> _Problem requirements_
Determine how many lines in the listing contain the string "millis"; respond with the number alone.

> _Excerpted records_
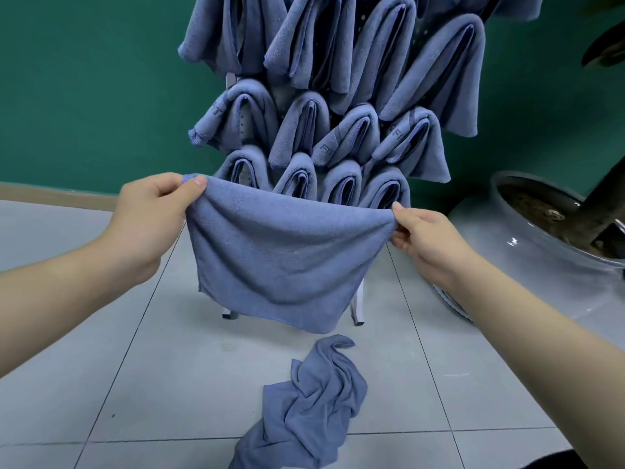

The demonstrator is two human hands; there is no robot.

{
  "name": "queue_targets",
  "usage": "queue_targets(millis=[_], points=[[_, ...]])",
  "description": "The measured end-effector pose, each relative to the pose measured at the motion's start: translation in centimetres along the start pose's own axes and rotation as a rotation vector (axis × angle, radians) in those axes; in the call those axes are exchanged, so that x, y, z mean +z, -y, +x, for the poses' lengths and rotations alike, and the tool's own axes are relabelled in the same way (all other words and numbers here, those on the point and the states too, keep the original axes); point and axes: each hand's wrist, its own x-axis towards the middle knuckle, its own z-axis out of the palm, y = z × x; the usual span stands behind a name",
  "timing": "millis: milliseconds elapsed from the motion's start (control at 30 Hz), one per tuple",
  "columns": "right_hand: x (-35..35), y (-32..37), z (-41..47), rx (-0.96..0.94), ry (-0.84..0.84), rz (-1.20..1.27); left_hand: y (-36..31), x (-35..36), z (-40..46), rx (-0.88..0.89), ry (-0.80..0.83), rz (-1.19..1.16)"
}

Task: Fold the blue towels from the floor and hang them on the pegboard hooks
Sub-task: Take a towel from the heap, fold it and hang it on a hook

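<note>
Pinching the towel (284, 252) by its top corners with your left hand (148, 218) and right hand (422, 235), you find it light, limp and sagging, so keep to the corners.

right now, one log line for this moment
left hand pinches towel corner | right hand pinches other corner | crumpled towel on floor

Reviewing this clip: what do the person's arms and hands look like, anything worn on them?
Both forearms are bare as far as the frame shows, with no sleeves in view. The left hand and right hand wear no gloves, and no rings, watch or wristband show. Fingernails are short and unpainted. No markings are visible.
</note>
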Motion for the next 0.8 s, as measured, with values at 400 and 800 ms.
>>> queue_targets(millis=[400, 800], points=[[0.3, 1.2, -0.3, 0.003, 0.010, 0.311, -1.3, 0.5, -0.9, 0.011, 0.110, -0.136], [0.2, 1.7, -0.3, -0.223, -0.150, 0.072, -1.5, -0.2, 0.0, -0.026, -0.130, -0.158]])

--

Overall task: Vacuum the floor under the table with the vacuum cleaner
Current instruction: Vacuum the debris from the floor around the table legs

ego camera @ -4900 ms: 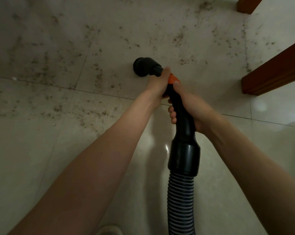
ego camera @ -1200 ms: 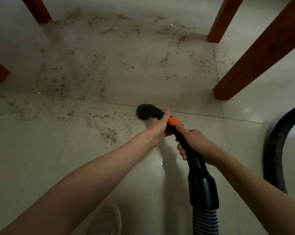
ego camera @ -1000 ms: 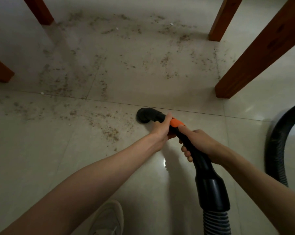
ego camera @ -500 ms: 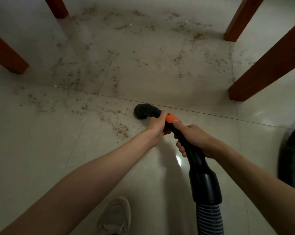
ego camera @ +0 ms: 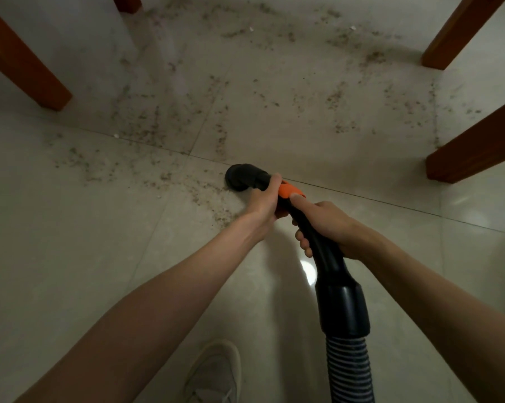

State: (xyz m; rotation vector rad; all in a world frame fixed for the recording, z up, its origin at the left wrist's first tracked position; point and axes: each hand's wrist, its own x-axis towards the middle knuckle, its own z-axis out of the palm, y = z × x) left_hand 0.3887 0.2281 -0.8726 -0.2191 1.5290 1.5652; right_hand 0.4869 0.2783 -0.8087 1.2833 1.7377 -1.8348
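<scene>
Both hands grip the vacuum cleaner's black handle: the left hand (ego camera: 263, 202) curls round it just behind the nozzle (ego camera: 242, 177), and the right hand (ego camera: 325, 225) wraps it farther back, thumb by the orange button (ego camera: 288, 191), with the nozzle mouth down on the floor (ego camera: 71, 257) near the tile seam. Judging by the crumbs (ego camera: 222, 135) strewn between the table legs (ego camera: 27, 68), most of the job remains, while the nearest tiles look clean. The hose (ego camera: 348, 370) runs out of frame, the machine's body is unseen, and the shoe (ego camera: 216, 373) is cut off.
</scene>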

> _Response box_
3